Ces cuisiniers qui ne veulent plus de leurs étoiles
Par Patrick Berod, mardi 26 août 2008 à 10:20 :: General :: #64 :: rss
Jean-Michel Joris, chef des Alpes à Orsières, souhaite renoncer aux lauriers tressés par le «GaultMillau» et le «Michelin». En Suisse, plusieurs grandes toques ont déjà initié un mouvement similaire.
«La guerre des étoiles, pour moi, c'est terminé.» Ainsi parla au téléphone Jean-Michel Joris. Confirmant une information du Nouvelliste, le chef valaisan rend son macaron Michelin et ses trois toques (17 points) au GaultMillau: «J'ai envie, à 60 ans, de voler avec des ailes beaucoup plus légères.» Résultat: on pourra toujours déguster la meilleure chasse du pays et ses inspirations floralo-alpestres, mais dans un simple bistro. Avec un décor plus dépouillé, un service moins guindé et une addition plus resserrée.
«Retour aux valeurs»
Ce «retour aux valeurs de la cuisine», Jean-Michel Joris n'est pas le premier à le tenter. En France, Alain Senderens a retourné en 2005 ses trois étoiles au prestigieux guide rouge pour «désampouler» son restaurant. Même s'il en a récupéré deux depuis. Même réflexe, en juin dernier, pour Gualtiero Marchesi, pourtant première toque blanche triplement étoilée en Italie en 1985. En Suisse, le Genevois Gérard Bouilloux (alors deux étoiles au Vieux-Moulin à Troinex) a joué le précurseur du boycott bibendumesque en 1988. Judith Baumann, désormais retraitée de la Pinte des Mossettes (FR), en avait fait de même une décennie plus tard.
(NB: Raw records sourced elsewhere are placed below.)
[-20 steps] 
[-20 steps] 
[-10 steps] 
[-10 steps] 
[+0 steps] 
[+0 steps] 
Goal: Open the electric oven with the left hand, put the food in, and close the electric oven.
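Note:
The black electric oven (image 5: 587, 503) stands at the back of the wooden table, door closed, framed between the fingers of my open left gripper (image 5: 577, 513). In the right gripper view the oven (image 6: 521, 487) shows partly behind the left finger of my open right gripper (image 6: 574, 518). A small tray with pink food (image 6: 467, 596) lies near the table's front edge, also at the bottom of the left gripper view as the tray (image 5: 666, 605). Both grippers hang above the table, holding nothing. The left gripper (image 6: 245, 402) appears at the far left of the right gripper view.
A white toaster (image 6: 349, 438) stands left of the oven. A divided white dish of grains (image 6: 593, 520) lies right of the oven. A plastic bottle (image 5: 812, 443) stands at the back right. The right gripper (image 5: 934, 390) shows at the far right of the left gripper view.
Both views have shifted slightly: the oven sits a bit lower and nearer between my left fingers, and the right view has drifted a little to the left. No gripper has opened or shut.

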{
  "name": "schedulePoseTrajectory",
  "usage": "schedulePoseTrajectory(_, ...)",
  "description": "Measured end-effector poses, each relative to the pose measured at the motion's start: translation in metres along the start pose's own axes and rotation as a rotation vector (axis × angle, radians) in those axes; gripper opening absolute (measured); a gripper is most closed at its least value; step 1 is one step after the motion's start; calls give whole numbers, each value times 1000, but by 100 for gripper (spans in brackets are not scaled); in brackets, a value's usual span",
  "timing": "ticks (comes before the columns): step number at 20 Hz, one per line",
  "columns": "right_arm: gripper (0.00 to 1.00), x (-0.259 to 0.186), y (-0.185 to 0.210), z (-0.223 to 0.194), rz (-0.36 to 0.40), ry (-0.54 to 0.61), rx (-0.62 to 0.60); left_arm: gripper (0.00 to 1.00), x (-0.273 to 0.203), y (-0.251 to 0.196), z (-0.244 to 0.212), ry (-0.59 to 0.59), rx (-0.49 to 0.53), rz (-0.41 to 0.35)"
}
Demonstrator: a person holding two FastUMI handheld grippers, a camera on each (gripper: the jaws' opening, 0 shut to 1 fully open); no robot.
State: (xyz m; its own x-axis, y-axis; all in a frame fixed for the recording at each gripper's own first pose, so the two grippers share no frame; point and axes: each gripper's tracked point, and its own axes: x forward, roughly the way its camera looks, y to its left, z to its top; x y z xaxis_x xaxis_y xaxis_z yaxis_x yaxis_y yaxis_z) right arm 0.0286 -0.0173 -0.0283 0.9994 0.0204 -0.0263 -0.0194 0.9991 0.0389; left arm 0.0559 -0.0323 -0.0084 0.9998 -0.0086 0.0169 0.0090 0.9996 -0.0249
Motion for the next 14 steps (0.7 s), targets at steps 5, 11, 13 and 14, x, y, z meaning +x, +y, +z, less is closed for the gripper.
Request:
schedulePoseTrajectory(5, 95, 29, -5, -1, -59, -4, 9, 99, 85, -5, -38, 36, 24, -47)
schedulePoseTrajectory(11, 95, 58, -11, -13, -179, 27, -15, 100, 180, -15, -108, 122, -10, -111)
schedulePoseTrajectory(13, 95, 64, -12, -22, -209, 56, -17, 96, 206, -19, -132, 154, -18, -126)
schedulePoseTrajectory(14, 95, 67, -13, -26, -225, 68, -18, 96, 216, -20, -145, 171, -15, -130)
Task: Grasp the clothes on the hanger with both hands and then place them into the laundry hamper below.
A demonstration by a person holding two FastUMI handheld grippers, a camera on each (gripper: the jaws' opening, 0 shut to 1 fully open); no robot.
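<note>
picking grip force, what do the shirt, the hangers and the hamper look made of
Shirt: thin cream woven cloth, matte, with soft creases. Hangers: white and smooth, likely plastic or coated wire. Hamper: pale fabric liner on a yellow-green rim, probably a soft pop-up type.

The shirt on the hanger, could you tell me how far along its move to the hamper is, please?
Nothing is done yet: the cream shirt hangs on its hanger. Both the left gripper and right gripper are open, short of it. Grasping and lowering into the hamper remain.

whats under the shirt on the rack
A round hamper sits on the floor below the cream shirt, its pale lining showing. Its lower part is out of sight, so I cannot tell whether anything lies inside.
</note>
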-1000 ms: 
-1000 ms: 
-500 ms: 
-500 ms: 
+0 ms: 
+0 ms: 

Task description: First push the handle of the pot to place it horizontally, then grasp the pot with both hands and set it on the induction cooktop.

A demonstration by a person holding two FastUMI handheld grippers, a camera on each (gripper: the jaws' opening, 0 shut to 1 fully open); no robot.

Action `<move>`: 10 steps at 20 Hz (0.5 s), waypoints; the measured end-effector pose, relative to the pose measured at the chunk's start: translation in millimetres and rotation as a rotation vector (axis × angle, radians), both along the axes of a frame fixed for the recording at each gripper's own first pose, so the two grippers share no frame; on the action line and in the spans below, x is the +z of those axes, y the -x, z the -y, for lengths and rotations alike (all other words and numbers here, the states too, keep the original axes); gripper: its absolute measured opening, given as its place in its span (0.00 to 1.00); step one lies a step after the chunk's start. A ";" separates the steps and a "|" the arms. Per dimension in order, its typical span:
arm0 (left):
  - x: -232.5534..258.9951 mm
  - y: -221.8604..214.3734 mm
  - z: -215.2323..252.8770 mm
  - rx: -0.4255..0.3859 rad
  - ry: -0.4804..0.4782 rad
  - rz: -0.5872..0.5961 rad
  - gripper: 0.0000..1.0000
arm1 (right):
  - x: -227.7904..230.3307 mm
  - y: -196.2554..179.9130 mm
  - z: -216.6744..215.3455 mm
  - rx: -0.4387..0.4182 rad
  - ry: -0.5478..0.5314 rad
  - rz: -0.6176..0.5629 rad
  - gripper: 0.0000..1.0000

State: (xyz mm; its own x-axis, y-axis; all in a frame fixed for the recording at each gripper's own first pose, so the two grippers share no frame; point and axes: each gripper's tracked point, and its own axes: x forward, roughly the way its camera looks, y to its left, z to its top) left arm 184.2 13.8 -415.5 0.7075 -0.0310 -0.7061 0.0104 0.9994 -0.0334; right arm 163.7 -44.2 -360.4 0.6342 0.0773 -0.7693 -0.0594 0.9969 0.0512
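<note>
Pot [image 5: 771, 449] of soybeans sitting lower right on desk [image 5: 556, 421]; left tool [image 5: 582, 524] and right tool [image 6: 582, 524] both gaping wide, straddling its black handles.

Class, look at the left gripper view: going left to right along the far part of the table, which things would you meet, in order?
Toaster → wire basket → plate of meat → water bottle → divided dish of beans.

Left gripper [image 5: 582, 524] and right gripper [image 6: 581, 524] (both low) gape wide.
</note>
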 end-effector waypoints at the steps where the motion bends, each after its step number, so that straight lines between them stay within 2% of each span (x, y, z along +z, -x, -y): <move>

Il y a deux ans, le Gruérien Marcel Thürler a aussi voulu «redevenir un homme libre». Son restaurant de la Tour allait pourtant obtenir un 17e point au GaultMillau. «Mais c'était une question de bien-être personnel, admet-il. Aujourd'hui, les clients me trouvent plus décontracté, plus prévenant et leur addition moyenne a diminué de moitié.»
«Je gagne mieux ma vie»
Même discours chez le Martignerain Olivier Vallotton qui a rendu les lauriers l'an dernier. «Franchement, il faut laisser la haute gastronomie aux régions économiquement fortes avec une grande densité de population. Aujourd'hui, j'ai quatre cuisiniers contre 13 auparavant. Et plus de maître d'hôtel, de chef de salle ou de sommelier. Chacun me coûtait environ 120 000 francs par année en sachant que les charges de personnel ne devaient pas excéder les 35% de mon chiffre d'affaires. Désormais, ma qualité de vie est incomparable et je gagne mieux ma vie.»
Aucun de ces chefs ne crache pourtant dans la soupe. «Passer de 16 à 17 au GaultMillau, c'est près d'un tiers de chiffre d'affaires en plus, assure Jean-Michel Joris. Mais courir après un guide est usant. Je ne voulais plus être broyé par une machine infernale.» «Honnêtement, nous n'avons jamais fait pression sur quiconque pour qu'il réalise un quelconque investissement dans son établissement», répond Knut Schwander, responsable romand du GaultMillau. Et nos trois chefs risquent bien d'être présents dans l'édition 2009 du guide, même s'ils seront notés différemment: «En toute indépendance, nous sommes là pour rendre service à nos lecteurs en leur proposant les meilleures adresses. Ce n'est donc pas aux cuisiniers de décider s'ils souhaitent figurer ou non à notre palmarès.»